▶ _Your task_
How many of the lines below hold the word "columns"? Answer only with the number.

▶ _Information supplied_
=== Section Start ===
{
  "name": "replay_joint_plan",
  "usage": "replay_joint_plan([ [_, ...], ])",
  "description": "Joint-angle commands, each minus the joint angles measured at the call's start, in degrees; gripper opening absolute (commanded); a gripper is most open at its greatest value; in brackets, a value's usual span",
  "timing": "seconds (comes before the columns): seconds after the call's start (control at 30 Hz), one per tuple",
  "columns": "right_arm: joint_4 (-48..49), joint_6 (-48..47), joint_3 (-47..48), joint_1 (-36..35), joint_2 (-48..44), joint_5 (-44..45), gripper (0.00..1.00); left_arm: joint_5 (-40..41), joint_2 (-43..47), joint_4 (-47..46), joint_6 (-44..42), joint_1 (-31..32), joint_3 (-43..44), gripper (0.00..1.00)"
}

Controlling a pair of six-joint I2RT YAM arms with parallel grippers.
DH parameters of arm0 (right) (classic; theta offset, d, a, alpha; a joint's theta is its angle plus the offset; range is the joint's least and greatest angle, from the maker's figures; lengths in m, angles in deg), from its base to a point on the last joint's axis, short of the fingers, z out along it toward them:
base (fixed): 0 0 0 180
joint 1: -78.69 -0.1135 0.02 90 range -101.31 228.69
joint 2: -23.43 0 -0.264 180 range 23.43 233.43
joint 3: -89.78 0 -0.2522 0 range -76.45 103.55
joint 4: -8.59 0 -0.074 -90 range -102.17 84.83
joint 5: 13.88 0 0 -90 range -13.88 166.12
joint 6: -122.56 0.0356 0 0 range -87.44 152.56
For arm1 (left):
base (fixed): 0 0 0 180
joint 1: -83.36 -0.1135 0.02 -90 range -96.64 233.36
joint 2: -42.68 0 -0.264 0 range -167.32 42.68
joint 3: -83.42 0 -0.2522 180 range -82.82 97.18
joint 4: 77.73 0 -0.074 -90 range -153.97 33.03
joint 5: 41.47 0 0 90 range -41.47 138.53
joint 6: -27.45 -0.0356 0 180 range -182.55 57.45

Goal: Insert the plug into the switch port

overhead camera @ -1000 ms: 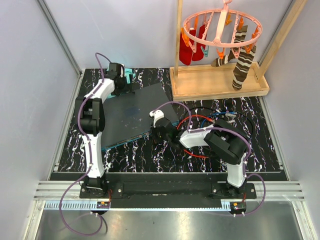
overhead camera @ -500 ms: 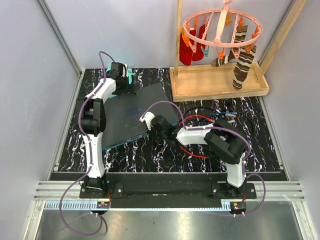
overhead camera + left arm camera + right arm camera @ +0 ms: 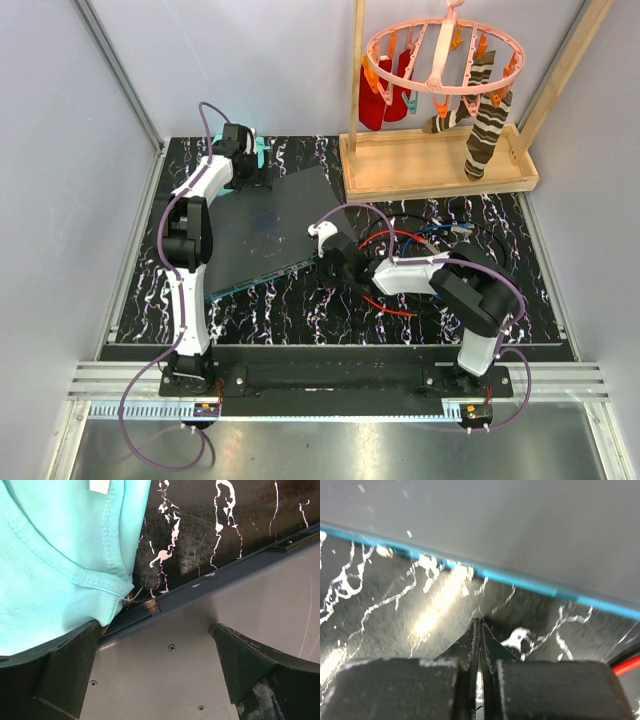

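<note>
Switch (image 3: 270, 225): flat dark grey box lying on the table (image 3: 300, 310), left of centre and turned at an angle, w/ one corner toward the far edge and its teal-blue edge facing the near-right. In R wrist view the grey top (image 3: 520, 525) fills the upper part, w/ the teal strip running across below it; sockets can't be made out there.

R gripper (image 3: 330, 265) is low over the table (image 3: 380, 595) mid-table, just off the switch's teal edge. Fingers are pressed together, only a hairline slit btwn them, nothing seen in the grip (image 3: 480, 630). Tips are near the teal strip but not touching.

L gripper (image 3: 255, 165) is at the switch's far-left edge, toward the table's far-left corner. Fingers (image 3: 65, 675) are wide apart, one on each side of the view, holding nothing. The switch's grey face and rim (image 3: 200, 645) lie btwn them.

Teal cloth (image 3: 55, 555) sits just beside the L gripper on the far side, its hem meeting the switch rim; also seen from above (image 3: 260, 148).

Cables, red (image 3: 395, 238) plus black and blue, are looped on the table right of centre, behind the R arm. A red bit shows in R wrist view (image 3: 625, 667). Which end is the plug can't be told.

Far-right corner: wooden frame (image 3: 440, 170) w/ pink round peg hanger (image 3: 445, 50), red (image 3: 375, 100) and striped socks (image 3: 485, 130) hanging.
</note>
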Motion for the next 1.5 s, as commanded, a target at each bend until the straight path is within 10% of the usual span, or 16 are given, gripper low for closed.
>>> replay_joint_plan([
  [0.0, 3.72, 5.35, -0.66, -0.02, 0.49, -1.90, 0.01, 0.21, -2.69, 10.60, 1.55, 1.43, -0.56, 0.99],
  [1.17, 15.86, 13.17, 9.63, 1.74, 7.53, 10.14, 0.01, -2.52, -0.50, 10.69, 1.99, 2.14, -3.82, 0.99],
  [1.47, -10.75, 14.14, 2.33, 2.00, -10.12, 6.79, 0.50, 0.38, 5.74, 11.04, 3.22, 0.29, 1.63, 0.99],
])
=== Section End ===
▶ _Answer box_
2